• _Aim of the exercise_: Lines from the start of the data through the line containing "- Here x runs" must be given again exactly. Leave the others out.

• _Data section_:

== == ==

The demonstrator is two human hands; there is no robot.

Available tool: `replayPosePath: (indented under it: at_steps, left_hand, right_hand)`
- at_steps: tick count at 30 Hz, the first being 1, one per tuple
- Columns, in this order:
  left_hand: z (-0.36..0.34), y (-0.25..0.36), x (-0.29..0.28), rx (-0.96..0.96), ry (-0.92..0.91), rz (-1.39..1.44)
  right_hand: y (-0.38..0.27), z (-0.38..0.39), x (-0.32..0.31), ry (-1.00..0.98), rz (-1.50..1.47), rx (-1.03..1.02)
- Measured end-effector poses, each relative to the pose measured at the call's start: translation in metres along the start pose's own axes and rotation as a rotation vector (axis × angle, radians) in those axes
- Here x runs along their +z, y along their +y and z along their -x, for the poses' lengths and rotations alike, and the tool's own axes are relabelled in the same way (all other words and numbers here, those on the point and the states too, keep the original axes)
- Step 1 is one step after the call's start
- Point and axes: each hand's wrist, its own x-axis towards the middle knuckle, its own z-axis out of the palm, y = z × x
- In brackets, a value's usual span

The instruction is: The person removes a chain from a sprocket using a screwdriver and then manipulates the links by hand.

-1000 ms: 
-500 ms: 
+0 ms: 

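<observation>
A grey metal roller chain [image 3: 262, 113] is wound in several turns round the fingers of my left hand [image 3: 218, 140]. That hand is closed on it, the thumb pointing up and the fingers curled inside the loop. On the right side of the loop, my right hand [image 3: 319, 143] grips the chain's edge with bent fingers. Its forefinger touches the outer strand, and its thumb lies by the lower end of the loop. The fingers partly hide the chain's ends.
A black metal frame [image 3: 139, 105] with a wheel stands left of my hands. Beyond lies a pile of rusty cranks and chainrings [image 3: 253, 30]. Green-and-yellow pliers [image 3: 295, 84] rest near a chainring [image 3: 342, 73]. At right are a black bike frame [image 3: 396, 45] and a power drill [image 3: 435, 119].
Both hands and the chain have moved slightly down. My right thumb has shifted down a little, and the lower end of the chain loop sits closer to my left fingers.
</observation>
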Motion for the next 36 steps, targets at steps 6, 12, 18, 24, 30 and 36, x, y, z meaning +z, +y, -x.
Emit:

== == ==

• _Result of the task_:
The demonstrator is two human hands; there is no robot.

Available tool: `replayPosePath: (indented under it: at_steps, left_hand, right_hand)`
- at_steps: tick count at 30 Hz, the first being 1, one per tuple
- Columns, in this order:
  left_hand: z (-0.36..0.34), y (-0.25..0.36), x (-0.29..0.28), rx (-0.96..0.96), ry (-0.92..0.91), rz (-1.39..1.44)
  right_hand: y (-0.38..0.27), z (-0.38..0.39), x (-0.32..0.31), ry (-1.00..0.98), rz (-1.50..1.47), rx (-1.03..1.02)
- Measured end-effector poses, each relative to the pose measured at the call's start: translation in metres along the start pose's own axes and rotation as a rotation vector (axis × angle, radians) in those axes
- Here x runs along their +z, y along their +y and z along their -x, for the poses' lengths and rotations alike, and the tool's own axes are relabelled in the same way (all other words and numbers here, those on the point and the states too, keep the original axes)

The response to this exercise is now complete.